Directions
Please retype the data below in full.

Dataset content

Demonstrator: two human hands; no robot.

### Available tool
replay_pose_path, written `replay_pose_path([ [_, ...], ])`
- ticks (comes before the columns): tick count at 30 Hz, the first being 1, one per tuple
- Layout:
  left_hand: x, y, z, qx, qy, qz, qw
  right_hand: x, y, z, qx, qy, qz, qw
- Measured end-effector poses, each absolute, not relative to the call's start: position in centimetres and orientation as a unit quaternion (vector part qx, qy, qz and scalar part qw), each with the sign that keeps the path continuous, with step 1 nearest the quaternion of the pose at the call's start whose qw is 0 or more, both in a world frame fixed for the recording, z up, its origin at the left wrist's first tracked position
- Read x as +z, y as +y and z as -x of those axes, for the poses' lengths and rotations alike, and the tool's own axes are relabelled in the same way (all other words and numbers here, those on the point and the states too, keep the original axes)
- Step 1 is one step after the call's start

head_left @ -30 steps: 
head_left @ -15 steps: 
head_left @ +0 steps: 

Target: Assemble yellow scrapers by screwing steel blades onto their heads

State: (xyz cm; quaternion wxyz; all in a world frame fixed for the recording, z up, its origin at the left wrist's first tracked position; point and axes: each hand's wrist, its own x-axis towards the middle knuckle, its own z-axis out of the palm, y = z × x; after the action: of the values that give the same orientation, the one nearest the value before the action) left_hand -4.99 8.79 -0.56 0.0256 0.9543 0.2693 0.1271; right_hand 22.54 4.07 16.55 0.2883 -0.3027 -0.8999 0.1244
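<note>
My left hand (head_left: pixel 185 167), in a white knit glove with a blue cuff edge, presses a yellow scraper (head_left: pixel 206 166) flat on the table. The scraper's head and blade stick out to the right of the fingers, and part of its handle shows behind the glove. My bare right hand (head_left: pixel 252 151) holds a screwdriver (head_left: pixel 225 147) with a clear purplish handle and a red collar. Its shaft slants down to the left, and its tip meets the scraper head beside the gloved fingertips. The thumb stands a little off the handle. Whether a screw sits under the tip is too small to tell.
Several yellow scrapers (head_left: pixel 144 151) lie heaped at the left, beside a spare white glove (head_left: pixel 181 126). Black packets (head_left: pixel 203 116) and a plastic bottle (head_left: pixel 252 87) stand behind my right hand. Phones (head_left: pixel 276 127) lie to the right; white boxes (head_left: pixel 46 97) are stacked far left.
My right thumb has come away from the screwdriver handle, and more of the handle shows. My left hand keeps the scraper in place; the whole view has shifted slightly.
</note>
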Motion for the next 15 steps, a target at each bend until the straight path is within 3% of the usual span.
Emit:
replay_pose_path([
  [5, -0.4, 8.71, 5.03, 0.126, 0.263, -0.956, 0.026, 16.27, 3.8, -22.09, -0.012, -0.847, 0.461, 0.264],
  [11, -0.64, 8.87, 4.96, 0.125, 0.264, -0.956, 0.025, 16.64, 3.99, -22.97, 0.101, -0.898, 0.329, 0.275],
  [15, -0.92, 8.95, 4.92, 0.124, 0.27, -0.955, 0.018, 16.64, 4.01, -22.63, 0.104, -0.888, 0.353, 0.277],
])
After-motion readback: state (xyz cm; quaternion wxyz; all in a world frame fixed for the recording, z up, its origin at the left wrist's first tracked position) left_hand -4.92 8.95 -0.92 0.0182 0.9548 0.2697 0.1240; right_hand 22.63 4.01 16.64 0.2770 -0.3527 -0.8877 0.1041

Task output
Demonstrator: two human hands; no robot.

### Available tool
replay_pose_path, written `replay_pose_path([ [_, ...], ])`
- ticks (comes before the columns): tick count at 30 Hz, the first being 1, one per tuple
- Layout:
  left_hand: x, y, z, qx, qy, qz, qw
  right_hand: x, y, z, qx, qy, qz, qw
- Measured end-effector poses, each absolute, not relative to the call's start: position in centimetres and orientation as a unit quaternion (vector part qx, qy, qz and scalar part qw), each with the sign that keeps the path continuous, with step 1 nearest the quaternion of the pose at the call's start whose qw is 0 or more, both in a world frame fixed for the recording, z up, its origin at the left wrist's first tracked position
- Read x as +z, y as +y and z as -x of those axes, for the poses' lengths and rotations alike, and the tool's own axes are relabelled in the same way (all other words and numbers here, those on the point and the states too, keep the original axes)
- Step 1 is one step after the call's start

head_left @ -30 steps: 
head_left @ -15 steps: 
head_left @ +0 steps: 

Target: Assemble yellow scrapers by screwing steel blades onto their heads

State: (xyz cm; quaternion wxyz; all in a world frame fixed for the recording, z up, its origin at the left wrist's first tracked position; point and axes: each hand's wrist, its own x-axis towards the middle knuckle, its own z-axis out of the palm, y = z × x; after the action: of the values that give the same orientation, the one nearest the value before the action) left_hand -4.99 8.79 -0.56 0.0256 0.9543 0.2693 0.1271; right_hand 22.54 4.07 16.55 0.2883 -0.3027 -0.8999 0.1244
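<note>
My left hand (head_left: pixel 185 167), in a white knit glove with a blue cuff edge, presses a yellow scraper (head_left: pixel 206 166) flat on the table. The scraper's head and blade stick out to the right of the fingers, and part of its handle shows behind the glove. My bare right hand (head_left: pixel 252 151) holds a screwdriver (head_left: pixel 225 147) with a clear purplish handle and a red collar. Its shaft slants down to the left, and its tip meets the scraper head beside the gloved fingertips. The thumb stands a little off the handle. Whether a screw sits under the tip is too small to tell.
Several yellow scrapers (head_left: pixel 144 151) lie heaped at the left, beside a spare white glove (head_left: pixel 181 126). Black packets (head_left: pixel 203 116) and a plastic bottle (head_left: pixel 252 87) stand behind my right hand. Phones (head_left: pixel 276 127) lie to the right; white boxes (head_left: pixel 46 97) are stacked far left.
My right thumb has come away from the screwdriver handle, and more of the handle shows. My left hand keeps the scraper in place; the whole view has shifted slightly.
</note>
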Motion for the next 15 steps, a target at each bend until the straight path is within 3% of the usual span.
Emit:
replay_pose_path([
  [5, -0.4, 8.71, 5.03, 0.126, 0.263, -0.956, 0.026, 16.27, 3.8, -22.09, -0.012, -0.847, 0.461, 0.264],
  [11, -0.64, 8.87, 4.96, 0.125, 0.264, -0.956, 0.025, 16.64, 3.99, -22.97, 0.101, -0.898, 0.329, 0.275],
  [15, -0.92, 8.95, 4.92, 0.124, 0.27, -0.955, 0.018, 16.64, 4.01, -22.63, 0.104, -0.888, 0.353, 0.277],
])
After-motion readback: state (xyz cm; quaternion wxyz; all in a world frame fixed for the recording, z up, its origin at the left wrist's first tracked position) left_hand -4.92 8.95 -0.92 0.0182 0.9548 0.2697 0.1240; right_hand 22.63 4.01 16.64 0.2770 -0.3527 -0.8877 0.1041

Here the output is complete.